Problem details. Beneath this instruction is a listing. Transcribe from it only the stretch from the line with "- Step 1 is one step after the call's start" through the line with "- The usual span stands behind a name", both end lines included, exactly as written.
══ Recorded data ══
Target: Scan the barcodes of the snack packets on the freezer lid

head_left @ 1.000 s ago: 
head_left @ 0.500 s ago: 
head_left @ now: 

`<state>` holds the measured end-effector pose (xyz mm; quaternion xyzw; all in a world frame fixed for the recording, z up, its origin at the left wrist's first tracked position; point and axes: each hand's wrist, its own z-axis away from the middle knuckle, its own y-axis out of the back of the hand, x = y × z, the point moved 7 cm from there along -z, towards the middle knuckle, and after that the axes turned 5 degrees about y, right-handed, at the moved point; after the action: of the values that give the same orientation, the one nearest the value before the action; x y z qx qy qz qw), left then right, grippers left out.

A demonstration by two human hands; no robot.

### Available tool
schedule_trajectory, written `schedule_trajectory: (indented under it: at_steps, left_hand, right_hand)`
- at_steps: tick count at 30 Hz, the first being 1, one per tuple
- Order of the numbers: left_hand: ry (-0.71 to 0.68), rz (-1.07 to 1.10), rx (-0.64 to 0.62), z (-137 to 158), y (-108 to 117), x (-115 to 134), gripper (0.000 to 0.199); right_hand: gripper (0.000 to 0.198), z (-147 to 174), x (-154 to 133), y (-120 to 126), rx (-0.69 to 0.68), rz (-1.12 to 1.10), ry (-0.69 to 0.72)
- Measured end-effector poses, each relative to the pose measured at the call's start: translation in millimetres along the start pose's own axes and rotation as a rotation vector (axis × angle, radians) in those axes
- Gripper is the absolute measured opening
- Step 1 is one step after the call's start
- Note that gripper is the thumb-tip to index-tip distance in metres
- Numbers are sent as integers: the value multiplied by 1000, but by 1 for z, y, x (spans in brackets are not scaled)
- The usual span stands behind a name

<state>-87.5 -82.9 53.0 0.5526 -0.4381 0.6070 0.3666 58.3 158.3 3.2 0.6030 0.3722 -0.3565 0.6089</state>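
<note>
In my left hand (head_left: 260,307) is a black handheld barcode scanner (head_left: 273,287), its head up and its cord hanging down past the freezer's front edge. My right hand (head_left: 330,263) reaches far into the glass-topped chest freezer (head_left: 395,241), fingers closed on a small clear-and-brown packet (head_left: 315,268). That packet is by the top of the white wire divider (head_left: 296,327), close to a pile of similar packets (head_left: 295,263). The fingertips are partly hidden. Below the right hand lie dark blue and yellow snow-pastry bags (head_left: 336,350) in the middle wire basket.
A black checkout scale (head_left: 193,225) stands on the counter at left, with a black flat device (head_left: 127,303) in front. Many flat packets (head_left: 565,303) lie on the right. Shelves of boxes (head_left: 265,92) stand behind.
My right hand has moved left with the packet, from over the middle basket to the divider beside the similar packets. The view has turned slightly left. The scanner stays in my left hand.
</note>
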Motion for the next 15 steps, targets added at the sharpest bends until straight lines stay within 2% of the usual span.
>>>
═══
Response box.
- Step 1 is one step after the call's start
- Note that gripper is the thumb-tip to index-tip distance in metres
- Numbers are sent as integers: the value multiplied by 1000, but by 1 for z, y, x (spans in brackets are not scaled)
- The usual span stands behind a name

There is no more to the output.